Sarpang records 31 Covid-19 positive cases in the past nine days
Nima | Gelephu
With more foreign workers and Bhutanese returnees testing positive for Covid-19 over the past nine days, Gelephu recorded its highest active cases with 31 cases between January 3 and yesterday.
This is the highest number of cases recorded in Sarpang since the country first reported a Covid-19 case in March 2020.
While there are no community cases in dzongkhag as of today, the increasing number of imported cases in foreign workers and Bhutanese returning from abroad has exposed health workers to the virus.
A health worker attending to a patient returning from Guwahati, India, tested positive for Covid-19 yesterday, along with the husband of the patient.
She is the first health worker to test positive for Covid-19 while on duty. The health worker was placed in the isolation ward.
Out of the total 31 imported cases, three are Bhutanese. The rest are foreign workers currently isolated in the Covid-19 ward and 200-bed quarantine facility.
The patient, who was diagnosed with a brain-related disease, died yesterday in Gelephu hospital. The 36-year-old woman from Punakha was airlifted to Guwahati on January 4 and returned on January 8, as there was no cure for the disease.
One doctor and a nurse along with support staff were deployed at the ICU of the isolation ward to assist the woman, who was put on a ventilator. Her husband and brother were quarantined at the same unit while also attending to the patient after returning from Guwahati.
The medical superintendent of the hospital, Dr Choeda said that the most worrying part was the health worker testing positive while on duty. The primary contact, a roommate of the positive case, was isolated immediately.

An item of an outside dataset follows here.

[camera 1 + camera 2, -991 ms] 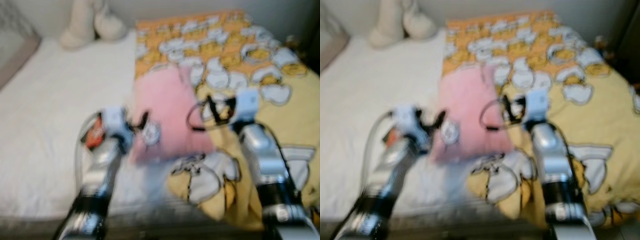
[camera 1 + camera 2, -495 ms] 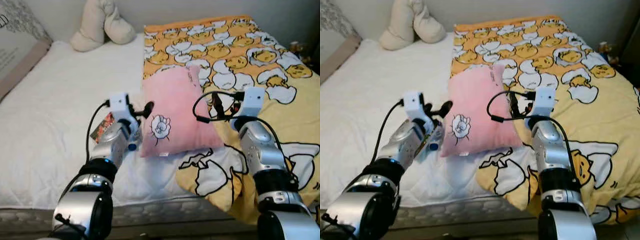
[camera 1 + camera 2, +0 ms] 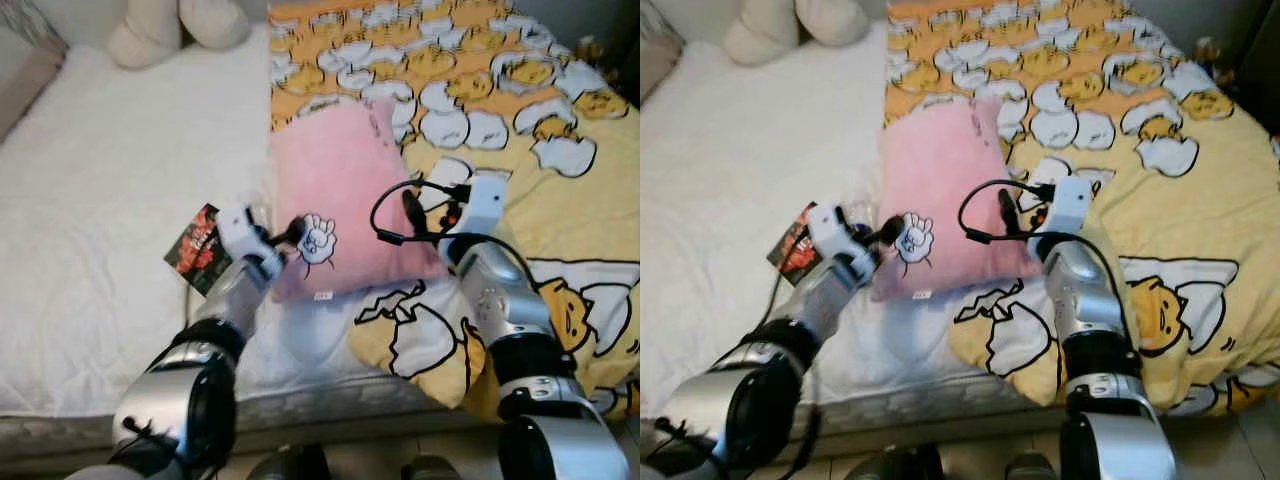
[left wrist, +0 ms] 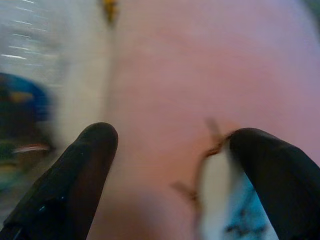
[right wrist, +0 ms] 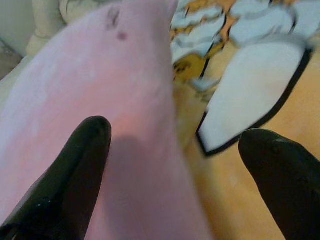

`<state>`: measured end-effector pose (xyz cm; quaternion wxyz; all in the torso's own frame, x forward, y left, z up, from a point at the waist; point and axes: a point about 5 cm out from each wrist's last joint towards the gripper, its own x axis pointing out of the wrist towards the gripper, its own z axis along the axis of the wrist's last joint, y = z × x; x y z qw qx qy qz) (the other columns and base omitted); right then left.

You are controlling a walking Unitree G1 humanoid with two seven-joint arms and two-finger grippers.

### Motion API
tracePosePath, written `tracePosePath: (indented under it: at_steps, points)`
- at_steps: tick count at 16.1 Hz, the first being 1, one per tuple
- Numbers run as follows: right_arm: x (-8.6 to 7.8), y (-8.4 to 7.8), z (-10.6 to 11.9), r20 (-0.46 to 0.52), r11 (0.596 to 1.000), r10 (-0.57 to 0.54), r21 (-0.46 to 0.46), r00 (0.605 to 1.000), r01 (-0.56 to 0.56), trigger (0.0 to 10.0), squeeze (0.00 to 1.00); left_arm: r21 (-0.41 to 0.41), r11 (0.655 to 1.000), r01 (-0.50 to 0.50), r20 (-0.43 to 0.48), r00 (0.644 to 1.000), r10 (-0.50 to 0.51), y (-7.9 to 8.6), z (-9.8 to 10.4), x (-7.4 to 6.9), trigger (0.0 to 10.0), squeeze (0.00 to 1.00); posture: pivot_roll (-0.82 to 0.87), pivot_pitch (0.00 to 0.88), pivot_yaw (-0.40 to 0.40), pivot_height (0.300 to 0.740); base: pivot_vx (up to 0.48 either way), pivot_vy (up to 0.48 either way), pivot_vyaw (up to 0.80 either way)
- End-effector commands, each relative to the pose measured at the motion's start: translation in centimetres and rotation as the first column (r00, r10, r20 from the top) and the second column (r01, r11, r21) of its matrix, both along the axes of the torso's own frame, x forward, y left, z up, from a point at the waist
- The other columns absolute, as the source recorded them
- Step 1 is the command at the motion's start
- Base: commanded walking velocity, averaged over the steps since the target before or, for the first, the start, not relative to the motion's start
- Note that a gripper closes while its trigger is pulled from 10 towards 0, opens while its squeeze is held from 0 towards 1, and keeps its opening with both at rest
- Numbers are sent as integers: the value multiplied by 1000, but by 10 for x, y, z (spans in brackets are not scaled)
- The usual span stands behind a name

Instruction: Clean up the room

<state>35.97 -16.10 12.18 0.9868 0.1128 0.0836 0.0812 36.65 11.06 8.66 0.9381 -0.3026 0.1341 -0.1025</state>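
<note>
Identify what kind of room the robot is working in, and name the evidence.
Most likely a bedroom. A bed with a white sheet carries a yellow cartoon-egg blanket, with a pink pillow lying on it and cream cushions at the head.

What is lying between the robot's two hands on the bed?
The pink pillow lies between the left hand and right hand, seen in the eye views.

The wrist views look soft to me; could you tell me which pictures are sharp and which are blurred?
Left wrist view: heavily blurred, the pink pillow a smear, only the black fingers fairly crisp. Right wrist view: pillow and yellow blanket out of focus. Left and right eye views: reasonably sharp, evenly lit, with the pillow's cartoon patch readable.
</note>
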Motion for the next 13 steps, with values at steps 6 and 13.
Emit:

As a precaution, half of the staff working at the hospital were tested for Covid-19 yesterday. The test was also to determine if the health worker was exposed while at the isolation ward.
There are no cases in the community so far and no one from the community was exposed because she was isolated directly from the isolation ward to the quarantine facility after testing positive, according to the official.
He added that health officials, who escorted the woman and attendants to the isolation ward, were wearing full personal protective equipment. “The officials have yet to learn how the health worker was exposed to the virus,” said Dr Choeda.
The majority of the positive cases reported to date are asymptomatic.
While the variant of the positive cases reported in Gelephu is unknown, officials say the incubation period of the cases was fast compared to the past positive cases.
The health worker who was attending the woman could have been exposed to the virus at the isolation ward because the brother was shifted to the ICU after studying the situation at the hospital, according to the officials.
The brother tested positive on January 10 after returning from Guwahati, India on January 8.
“The husband was emotionally down and needed help,” said the doctor.
“Other staff might not test positive because the case was from the isolation facility. It will be difficult to look after more than 30 cases with the current capacity,” he said.